Figure 4: (a) The optical forces vs distance between wires at the vicinity of the anti-bonding resonance marked in Fig. 3 (b) by closed circle \(ka/2=2.423, \theta=25^o\) and \(a/2b=1.0152\). (b) OB force vs the angle of incidence of plane wave \(\theta\) at \(L/a=1.5546\) for the power \(P_0=1.5mW/\mu m^2\)..
3 Deflection of wires↩︎
Following to Povinelli et al [16] we estimate the deflection of wires \(w(z)\) due to optical forces shown in Fig. 4. The deflection obeys the equation \[\label{defl} \frac{d^4w_j}{dz^4}=\frac{12f_j}{ab^3E}, ~~j=1,2\tag{1}\] where \(f_j\) are the optical force acting on unit length of the j-th wire, and \(E=169GPa\) is the Young modulus of silicon. In what follows we disregard optical properties of plates to which the wires are fixed assuming their refractive index close to air. For \(|w(z)|\ll S\) and applying the boundary conditions \(w_j(\pm S/2)=0\) and \(dw_j(\pm S/2)/dz=0\) one can obtain the solution of Eq. (1 \[\label{deflsol} w_j(z)=\frac{f_j}{ab^3E}\left[\frac{1}{2}z^4-\frac{S^2}{4}z^2+\frac{S^4}{32}\right].\tag{2}\] At the specific values \(a=1.19\mu m, b=0.592\mu m\) and \(f_j\approx \pm 4200 pN\) for the EM power \(1.5mW/\mu m^2\) we find that maximal deflection at the center between plates \(w(0)=3.1\times 10^{-8}S^4\) where the length of wires \(S\) and deflection \(w\) is measured in microns. Therefore for \(S=50\mu m\) we obtain the maximal deflection is around \(150nm\) while the EM power of \(1W/\mu m^2\) propagating along the wires result in deflection \(20nm\) [16] that considerably yields the case of the resonant plane wave illumination with the power by three orders less.

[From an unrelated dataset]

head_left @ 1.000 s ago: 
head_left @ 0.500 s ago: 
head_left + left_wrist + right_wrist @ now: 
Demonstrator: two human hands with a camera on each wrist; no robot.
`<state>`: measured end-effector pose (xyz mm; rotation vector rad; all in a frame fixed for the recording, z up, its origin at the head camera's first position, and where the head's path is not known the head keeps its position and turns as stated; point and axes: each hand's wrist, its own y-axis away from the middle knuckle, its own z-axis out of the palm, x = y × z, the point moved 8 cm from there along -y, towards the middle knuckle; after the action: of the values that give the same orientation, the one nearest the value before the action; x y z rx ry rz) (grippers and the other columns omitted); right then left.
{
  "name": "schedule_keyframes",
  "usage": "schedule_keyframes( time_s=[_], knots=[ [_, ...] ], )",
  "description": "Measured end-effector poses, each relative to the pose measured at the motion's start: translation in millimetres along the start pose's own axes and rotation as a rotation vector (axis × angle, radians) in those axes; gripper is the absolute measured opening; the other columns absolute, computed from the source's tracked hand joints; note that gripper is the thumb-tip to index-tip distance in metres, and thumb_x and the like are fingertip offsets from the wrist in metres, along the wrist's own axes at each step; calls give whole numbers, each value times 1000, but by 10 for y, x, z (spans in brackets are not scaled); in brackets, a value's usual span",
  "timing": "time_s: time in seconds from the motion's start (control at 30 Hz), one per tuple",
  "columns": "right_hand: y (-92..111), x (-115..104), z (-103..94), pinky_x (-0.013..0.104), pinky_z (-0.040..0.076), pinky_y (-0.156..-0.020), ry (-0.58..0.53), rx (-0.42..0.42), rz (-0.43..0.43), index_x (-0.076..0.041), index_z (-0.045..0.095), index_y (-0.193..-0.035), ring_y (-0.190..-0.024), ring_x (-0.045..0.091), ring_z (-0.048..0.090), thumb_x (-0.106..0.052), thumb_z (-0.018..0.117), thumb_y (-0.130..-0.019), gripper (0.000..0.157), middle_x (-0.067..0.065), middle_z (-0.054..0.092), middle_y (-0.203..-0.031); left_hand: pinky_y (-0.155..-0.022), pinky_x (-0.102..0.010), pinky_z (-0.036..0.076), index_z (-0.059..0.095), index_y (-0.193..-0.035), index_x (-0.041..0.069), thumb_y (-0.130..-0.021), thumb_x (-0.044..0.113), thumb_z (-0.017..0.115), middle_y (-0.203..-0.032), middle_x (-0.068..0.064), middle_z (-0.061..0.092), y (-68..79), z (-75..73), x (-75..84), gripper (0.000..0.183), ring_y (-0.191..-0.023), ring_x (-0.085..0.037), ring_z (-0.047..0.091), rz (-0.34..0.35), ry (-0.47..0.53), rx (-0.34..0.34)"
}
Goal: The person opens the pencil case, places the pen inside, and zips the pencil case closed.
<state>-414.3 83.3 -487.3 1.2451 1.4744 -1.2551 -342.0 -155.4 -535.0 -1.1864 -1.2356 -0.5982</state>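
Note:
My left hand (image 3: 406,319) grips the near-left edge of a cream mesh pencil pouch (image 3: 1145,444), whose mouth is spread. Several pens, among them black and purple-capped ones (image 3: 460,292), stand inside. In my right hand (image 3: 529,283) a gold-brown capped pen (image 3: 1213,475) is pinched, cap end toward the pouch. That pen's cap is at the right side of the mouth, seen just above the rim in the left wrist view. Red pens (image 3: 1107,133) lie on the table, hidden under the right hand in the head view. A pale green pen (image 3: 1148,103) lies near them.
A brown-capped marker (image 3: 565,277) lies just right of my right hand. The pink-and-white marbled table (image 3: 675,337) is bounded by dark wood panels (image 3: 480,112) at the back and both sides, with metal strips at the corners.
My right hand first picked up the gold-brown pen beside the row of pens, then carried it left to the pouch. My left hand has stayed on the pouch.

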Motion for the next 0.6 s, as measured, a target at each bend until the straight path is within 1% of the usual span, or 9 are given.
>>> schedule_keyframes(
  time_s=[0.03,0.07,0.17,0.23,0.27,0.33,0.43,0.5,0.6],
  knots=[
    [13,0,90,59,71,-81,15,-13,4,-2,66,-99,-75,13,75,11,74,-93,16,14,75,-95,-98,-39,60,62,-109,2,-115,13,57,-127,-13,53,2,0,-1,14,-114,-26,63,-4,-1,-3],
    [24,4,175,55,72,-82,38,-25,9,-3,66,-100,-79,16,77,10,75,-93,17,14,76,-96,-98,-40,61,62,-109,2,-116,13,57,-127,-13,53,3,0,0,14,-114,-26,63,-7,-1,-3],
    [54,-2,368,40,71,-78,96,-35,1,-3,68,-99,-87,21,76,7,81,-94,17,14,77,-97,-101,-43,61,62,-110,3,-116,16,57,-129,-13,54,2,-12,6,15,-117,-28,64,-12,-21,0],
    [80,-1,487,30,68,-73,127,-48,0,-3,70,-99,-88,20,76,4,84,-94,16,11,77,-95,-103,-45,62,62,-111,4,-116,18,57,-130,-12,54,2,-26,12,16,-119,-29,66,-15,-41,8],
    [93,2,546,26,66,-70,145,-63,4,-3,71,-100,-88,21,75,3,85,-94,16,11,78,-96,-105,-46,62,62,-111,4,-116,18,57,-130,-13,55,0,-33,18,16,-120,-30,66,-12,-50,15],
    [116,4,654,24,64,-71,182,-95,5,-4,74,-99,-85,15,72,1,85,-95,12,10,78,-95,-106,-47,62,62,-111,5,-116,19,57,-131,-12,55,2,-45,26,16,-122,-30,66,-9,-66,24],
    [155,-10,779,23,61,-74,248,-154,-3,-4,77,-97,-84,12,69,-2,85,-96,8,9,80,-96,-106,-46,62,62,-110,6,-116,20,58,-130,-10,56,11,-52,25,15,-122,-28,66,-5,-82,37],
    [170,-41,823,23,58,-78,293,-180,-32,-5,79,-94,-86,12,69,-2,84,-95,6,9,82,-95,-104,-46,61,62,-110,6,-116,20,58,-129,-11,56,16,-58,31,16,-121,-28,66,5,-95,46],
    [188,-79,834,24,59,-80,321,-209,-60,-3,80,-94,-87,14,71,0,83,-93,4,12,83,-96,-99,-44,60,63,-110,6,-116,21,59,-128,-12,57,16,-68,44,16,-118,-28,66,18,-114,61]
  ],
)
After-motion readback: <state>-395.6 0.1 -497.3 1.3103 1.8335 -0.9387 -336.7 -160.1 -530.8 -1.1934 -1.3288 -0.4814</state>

However this estimation of deflection of wires is to be considered as upper limit. As soon as the wires start to bend the anti-bonding resonance with extremely high \(Q\) factor established for two parallel wires will go away from extremal point shown in Fig. 3 (b) by, at least, two reasons. The first reason is related to deviation from optimal distance between the wires. As a result the optical forces will be strongly decreased as shown in Fig. 5.
The second reason which also affects the optical forces is related to the bending of wires which put the problem into the 3d one.
4 Funding↩︎
The work was supported by Russian Foundation for Basic Research projects No. 19-02-00055.
5 Disclosures↩︎
The authors declare no conflicts of interest.